Go through the entries, filter for the word "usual", and copy every line that has it.

## Saved entries
○ ○ ○ ○ ○ ○ ○
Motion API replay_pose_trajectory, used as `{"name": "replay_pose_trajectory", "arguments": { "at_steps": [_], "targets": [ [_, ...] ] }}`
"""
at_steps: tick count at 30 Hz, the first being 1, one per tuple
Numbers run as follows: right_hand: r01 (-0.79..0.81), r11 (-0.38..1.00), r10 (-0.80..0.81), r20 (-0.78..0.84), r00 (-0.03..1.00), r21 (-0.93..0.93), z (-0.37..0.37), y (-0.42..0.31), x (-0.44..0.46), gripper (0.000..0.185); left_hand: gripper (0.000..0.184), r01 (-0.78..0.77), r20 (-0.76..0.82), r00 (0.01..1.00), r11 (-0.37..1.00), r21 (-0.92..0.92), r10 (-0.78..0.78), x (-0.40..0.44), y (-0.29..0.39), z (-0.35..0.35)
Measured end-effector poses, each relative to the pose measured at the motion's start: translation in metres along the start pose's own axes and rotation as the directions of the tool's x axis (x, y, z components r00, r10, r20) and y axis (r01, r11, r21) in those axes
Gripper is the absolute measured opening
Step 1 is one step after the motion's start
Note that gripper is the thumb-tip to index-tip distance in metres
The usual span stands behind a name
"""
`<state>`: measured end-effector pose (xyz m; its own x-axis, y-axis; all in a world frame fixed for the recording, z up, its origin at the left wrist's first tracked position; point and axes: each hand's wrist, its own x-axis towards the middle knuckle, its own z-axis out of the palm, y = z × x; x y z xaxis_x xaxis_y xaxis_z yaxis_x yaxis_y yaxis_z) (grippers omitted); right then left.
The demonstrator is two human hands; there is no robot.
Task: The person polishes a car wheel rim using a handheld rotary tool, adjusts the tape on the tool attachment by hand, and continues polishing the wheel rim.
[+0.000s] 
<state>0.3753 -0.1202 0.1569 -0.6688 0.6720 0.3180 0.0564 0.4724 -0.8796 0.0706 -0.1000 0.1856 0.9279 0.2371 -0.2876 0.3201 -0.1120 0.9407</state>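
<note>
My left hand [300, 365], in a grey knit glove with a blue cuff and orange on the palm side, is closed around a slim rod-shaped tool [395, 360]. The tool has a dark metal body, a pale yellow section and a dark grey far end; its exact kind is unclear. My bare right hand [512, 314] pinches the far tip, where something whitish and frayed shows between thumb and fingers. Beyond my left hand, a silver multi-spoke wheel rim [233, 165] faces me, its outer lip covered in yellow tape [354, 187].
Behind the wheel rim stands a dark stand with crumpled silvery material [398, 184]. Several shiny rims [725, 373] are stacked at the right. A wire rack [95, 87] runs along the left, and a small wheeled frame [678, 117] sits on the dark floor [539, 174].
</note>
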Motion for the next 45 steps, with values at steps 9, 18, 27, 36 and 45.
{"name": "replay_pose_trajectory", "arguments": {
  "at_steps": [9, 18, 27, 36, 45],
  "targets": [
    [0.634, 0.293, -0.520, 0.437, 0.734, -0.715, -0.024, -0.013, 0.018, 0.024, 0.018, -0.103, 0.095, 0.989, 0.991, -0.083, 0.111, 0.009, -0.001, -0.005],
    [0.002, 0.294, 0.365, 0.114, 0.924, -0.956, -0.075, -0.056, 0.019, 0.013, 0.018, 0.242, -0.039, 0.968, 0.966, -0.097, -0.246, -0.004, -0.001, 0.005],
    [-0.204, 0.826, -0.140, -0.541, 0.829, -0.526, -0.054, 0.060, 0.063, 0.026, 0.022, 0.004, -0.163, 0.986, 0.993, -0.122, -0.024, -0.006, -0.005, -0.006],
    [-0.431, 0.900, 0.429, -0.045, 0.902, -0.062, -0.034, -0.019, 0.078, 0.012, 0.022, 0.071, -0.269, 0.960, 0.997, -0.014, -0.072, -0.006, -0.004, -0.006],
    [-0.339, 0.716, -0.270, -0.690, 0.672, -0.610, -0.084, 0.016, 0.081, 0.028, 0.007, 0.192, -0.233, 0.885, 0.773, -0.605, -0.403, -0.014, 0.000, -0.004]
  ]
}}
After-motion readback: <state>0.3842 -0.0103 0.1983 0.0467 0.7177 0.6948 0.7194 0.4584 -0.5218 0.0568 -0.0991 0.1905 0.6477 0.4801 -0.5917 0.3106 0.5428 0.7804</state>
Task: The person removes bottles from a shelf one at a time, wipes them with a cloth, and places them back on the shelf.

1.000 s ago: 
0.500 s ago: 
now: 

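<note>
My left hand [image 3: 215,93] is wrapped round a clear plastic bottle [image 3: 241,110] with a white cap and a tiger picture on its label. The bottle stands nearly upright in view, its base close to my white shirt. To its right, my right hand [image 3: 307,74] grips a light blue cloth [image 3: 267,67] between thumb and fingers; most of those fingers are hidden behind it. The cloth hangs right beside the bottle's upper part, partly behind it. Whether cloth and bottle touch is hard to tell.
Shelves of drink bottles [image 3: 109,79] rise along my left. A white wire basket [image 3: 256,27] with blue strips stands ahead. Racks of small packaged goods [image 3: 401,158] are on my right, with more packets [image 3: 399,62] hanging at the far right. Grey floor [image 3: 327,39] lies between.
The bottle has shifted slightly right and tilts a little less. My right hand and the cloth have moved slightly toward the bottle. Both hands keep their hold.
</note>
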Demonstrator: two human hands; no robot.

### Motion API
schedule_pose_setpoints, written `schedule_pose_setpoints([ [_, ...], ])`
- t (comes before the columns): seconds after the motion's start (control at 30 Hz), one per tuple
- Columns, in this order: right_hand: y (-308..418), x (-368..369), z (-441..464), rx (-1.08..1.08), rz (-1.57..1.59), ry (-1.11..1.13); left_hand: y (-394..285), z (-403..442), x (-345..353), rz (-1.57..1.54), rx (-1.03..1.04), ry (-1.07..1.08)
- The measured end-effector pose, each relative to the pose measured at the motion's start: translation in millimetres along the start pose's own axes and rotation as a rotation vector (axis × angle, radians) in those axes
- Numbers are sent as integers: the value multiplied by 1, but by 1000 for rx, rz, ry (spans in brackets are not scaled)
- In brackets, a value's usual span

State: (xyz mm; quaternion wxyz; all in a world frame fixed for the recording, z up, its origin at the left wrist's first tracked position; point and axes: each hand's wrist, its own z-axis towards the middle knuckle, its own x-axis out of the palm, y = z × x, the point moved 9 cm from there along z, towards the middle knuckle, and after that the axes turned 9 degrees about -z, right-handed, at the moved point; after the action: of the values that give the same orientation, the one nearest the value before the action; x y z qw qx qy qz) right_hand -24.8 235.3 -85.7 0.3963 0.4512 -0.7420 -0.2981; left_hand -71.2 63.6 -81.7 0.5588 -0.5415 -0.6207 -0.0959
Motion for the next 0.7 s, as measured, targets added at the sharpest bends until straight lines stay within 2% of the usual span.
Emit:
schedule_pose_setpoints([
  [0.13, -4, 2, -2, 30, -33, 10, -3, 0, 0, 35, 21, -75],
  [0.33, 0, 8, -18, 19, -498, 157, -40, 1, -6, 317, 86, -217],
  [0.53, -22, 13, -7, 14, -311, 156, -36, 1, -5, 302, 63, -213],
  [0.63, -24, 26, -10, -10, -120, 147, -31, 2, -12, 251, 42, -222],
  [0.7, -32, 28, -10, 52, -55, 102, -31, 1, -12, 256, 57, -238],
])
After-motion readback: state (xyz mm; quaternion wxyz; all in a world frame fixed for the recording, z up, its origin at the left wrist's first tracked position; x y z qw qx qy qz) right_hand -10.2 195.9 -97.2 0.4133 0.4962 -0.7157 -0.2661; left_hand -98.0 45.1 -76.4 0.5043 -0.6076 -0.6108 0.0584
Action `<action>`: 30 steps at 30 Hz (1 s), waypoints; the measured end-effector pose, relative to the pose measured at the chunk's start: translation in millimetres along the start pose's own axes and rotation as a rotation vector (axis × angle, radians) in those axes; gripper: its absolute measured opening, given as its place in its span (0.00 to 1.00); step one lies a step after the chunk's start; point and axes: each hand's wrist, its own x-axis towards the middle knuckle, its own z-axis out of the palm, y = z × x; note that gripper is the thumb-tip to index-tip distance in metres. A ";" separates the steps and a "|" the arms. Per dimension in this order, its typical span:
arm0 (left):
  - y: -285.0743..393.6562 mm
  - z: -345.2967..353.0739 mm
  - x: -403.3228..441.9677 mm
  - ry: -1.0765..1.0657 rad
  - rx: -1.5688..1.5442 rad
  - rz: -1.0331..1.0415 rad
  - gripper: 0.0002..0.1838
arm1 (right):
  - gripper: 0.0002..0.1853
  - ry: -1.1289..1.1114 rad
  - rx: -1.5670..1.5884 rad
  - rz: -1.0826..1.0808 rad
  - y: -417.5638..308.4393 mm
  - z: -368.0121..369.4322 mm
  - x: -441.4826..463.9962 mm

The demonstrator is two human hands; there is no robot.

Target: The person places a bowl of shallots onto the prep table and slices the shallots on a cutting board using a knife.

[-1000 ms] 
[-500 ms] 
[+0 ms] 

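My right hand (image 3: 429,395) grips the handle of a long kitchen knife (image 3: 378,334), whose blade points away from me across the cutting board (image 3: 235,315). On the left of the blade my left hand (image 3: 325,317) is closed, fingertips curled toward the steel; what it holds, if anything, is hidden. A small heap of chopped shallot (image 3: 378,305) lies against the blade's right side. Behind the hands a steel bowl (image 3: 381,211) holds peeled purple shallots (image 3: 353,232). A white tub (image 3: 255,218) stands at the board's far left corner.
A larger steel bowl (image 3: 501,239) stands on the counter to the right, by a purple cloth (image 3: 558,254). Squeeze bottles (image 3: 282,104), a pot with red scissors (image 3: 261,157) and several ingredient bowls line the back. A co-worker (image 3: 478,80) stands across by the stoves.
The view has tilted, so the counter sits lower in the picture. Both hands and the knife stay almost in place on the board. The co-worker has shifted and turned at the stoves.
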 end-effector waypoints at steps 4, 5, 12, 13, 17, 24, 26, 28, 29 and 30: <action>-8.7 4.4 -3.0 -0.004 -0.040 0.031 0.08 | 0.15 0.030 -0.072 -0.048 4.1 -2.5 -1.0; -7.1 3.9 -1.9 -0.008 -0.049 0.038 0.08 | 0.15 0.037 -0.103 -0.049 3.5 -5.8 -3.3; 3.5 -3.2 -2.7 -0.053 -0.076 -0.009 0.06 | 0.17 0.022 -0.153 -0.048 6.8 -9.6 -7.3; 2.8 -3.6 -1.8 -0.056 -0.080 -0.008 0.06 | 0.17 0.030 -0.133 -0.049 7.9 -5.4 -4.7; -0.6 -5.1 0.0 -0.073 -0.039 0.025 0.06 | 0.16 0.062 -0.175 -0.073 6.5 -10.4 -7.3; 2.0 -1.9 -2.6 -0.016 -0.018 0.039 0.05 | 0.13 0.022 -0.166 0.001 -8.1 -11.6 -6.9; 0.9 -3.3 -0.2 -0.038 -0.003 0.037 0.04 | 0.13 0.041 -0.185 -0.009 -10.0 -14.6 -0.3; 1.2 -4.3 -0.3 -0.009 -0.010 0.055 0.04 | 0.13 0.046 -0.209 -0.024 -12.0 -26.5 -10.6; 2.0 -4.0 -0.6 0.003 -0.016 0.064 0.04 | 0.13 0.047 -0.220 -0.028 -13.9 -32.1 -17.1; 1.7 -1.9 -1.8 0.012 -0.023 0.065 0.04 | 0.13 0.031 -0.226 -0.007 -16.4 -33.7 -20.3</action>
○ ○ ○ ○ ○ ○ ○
## RESPONSE
The usual span stands behind a name
- In brackets, a value's usual span
Motion for the next 0.7 s, as measured, targets added at the sharpest bends until straight lines stay within 2% of the usual span.

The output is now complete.